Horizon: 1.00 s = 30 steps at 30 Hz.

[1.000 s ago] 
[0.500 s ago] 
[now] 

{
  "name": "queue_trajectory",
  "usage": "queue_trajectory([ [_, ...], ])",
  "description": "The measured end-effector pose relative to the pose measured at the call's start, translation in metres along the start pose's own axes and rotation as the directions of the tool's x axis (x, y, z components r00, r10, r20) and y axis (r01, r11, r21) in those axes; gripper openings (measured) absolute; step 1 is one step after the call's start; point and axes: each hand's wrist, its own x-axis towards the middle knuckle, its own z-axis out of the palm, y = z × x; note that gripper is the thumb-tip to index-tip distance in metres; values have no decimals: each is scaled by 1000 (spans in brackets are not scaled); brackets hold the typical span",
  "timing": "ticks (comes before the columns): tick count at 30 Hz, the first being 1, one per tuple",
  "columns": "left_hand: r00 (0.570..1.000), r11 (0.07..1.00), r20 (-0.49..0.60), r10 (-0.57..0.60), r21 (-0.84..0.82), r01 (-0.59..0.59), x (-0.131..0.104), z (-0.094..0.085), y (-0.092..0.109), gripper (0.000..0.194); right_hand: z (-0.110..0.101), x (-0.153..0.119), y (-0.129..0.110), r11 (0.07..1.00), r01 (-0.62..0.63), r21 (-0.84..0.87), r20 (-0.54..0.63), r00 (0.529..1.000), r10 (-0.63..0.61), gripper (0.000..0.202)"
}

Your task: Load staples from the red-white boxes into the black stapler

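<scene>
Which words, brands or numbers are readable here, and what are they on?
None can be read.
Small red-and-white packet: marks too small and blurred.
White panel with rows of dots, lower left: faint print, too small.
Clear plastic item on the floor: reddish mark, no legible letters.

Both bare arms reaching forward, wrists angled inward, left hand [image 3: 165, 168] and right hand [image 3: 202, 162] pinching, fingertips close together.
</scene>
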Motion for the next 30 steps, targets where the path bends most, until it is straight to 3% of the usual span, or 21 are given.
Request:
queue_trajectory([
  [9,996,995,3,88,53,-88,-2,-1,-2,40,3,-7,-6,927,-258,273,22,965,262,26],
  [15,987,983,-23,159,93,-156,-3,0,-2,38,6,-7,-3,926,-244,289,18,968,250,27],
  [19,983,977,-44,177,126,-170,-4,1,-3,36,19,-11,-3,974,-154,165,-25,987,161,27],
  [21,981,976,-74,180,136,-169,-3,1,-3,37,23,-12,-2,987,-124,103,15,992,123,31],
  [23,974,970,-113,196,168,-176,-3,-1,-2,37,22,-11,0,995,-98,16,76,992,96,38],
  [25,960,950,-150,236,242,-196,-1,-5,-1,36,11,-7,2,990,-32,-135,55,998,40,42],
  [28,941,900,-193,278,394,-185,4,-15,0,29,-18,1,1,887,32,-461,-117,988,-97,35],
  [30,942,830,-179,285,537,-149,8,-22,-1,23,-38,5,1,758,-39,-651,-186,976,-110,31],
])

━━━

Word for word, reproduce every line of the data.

Horizon: 1.00 s = 30 steps at 30 Hz.

[1.000 s ago] 
[0.500 s ago] 
[now] 

{
  "name": "queue_trajectory",
  "usage": "queue_trajectory([ [_, ...], ])",
  "description": "The measured end-effector pose relative to the pose measured at the call's start, translation in metres along the start pose's own axes and rotation as the directions of the tool's x axis (x, y, z components r00, r10, r20) and y axis (r01, r11, r21) in those axes; gripper openings (measured) absolute; step 1 is one step after the call's start; point and axes: each hand's wrist, its own x-axis towards the middle knuckle, its own z-axis out of the palm, y = z × x; note that gripper is the thumb-tip to index-tip distance in metres; values have no decimals: each is scaled by 1000 (spans in brackets are not scaled); brackets hold the typical span",
  "timing": "ticks (comes before the columns): tick count at 30 Hz, the first being 1, one per tuple",
  "columns": "left_hand: r00 (0.570..1.000), r11 (0.07..1.00), r20 (-0.49..0.60), r10 (-0.57..0.60), r21 (-0.84..0.82), r01 (-0.59..0.59), x (-0.131..0.104), z (-0.094..0.085), y (-0.092..0.109), gripper (0.000..0.194); right_hand: z (-0.110..0.101), x (-0.153..0.119), y (-0.129..0.110), r11 (0.07..1.00), r01 (-0.62..0.63), r21 (-0.84..0.87), r20 (-0.54..0.63), r00 (0.529..1.000), r10 (-0.63..0.61), gripper (0.000..0.202)"
}

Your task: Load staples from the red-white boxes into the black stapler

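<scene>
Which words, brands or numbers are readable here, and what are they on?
None can be read.
Small red-and-white packet: marks too small and blurred.
White panel with rows of dots, lower left: faint print, too small.
Clear plastic item on the floor: reddish mark, no legible letters.

Both bare arms reaching forward, wrists angled inward, left hand [image 3: 165, 168] and right hand [image 3: 202, 162] pinching, fingertips close together.
</scene>
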Motion for the next 30 steps, targets where the path bends most, until it is straight to 3% of the usual span, or 21 are given.
Request:
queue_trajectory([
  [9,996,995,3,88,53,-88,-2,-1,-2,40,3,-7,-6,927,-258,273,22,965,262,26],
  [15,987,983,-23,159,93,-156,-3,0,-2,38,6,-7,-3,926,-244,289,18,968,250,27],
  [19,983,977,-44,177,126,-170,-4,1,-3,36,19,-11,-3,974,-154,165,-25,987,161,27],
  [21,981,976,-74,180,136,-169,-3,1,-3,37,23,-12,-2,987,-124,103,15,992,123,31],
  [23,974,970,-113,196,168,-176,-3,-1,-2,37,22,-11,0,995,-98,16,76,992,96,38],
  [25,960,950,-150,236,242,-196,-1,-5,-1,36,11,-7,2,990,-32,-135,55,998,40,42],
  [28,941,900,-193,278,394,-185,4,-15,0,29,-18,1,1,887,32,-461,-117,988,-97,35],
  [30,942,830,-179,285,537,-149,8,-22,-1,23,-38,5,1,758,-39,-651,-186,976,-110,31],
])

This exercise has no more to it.